◆ **Directions**
Reproduce the entries so that every line matches the original exactly.

::: Listed entries

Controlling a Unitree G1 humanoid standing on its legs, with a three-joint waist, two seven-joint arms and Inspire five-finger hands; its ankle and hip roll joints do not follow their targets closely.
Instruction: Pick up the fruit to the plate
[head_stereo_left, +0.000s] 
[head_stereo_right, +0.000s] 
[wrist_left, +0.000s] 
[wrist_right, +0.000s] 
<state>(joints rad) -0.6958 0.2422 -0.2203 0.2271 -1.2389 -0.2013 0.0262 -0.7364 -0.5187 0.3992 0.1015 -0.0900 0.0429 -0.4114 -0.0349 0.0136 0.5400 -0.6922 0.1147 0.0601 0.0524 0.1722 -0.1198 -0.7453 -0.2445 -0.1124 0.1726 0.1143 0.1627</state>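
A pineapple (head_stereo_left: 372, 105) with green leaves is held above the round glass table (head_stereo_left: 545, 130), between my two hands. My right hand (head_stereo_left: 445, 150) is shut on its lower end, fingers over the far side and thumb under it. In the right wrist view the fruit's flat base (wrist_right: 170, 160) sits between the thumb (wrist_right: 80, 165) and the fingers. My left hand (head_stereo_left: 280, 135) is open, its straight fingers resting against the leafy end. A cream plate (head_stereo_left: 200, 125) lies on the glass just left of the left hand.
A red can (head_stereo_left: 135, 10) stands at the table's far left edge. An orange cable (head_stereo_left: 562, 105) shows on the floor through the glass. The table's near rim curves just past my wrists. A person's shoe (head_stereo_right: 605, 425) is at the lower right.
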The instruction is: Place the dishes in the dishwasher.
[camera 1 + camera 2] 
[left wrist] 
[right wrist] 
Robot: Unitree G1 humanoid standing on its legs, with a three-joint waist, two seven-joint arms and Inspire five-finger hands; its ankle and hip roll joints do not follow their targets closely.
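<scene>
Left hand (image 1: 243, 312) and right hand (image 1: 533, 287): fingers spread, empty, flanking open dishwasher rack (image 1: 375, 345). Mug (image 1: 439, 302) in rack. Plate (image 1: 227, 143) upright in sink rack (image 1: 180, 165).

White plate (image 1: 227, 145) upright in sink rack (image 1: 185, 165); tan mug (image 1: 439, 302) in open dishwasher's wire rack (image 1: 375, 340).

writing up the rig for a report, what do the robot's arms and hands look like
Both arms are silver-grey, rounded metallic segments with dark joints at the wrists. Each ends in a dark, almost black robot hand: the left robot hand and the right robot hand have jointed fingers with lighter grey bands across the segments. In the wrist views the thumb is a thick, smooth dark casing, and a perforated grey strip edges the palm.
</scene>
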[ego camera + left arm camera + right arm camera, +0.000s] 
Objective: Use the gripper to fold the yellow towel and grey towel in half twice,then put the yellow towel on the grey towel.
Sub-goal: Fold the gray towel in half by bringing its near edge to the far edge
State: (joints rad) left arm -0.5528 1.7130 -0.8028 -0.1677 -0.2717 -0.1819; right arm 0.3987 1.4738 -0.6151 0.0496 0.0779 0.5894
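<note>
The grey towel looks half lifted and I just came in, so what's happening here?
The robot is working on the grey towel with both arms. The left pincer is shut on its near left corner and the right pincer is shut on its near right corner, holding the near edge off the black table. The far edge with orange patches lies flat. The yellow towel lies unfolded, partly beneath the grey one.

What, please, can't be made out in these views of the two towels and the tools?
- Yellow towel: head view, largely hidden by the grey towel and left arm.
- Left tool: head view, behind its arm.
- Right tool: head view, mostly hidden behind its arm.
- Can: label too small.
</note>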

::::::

◆ **Exercise solution**
Controlling a Unitree G1 humanoid standing on its legs, with a three-joint waist, two seven-joint arms and Inspire five-finger hands; its ankle and hip roll joints do not follow their targets closely.
Instruction: Pick up the fruit to the plate
[head_stereo_left, +0.000s] 
[head_stereo_right, +0.000s] 
[wrist_left, +0.000s] 
[wrist_right, +0.000s] 
<state>(joints rad) -0.6958 0.2422 -0.2203 0.2271 -1.2389 -0.2013 0.0262 -0.7364 -0.5187 0.3992 0.1015 -0.0900 0.0429 -0.4114 -0.0349 0.0136 0.5400 -0.6922 0.1147 0.0601 0.0524 0.1722 -0.1198 -0.7453 -0.2445 -0.1124 0.1726 0.1143 0.1627</state>
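A pineapple (head_stereo_left: 372, 105) with green leaves is held above the round glass table (head_stereo_left: 545, 130), between my two hands. My right hand (head_stereo_left: 445, 150) is shut on its lower end, fingers over the far side and thumb under it. In the right wrist view the fruit's flat base (wrist_right: 170, 160) sits between the thumb (wrist_right: 80, 165) and the fingers. My left hand (head_stereo_left: 280, 135) is open, its straight fingers resting against the leafy end. A cream plate (head_stereo_left: 200, 125) lies on the glass just left of the left hand.
A red can (head_stereo_left: 135, 10) stands at the table's far left edge. An orange cable (head_stereo_left: 562, 105) shows on the floor through the glass. The table's near rim curves just past my wrists. A person's shoe (head_stereo_right: 605, 425) is at the lower right.
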The instruction is: Place the dishes in the dishwasher.
[camera 1 + camera 2] 
[left wrist] 
[right wrist] 
Robot: Unitree G1 humanoid standing on its legs, with a three-joint waist, two seven-joint arms and Inspire five-finger hands; its ankle and hip roll joints do not follow their targets closely.
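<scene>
Left hand (image 1: 243, 312) and right hand (image 1: 533, 287): fingers spread, empty, flanking open dishwasher rack (image 1: 375, 345). Mug (image 1: 439, 302) in rack. Plate (image 1: 227, 143) upright in sink rack (image 1: 180, 165).

White plate (image 1: 227, 145) upright in sink rack (image 1: 185, 165); tan mug (image 1: 439, 302) in open dishwasher's wire rack (image 1: 375, 340).

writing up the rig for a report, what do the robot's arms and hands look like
Both arms are silver-grey, rounded metallic segments with dark joints at the wrists. Each ends in a dark, almost black robot hand: the left robot hand and the right robot hand have jointed fingers with lighter grey bands across the segments. In the wrist views the thumb is a thick, smooth dark casing, and a perforated grey strip edges the palm.
</scene>
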[ego camera + left arm camera + right arm camera, +0.000s] 
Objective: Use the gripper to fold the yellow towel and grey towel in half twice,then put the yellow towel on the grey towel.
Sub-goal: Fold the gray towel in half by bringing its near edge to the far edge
State: (joints rad) left arm -0.5528 1.7130 -0.8028 -0.1677 -0.2717 -0.1819; right arm 0.3987 1.4738 -0.6151 0.0496 0.0779 0.5894
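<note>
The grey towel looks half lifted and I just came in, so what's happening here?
The robot is working on the grey towel with both arms. The left pincer is shut on its near left corner and the right pincer is shut on its near right corner, holding the near edge off the black table. The far edge with orange patches lies flat. The yellow towel lies unfolded, partly beneath the grey one.

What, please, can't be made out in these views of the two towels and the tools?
- Yellow towel: head view, largely hidden by the grey towel and left arm.
- Left tool: head view, behind its arm.
- Right tool: head view, mostly hidden behind its arm.
- Can: label too small.
</note>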

What has been written completes the answer.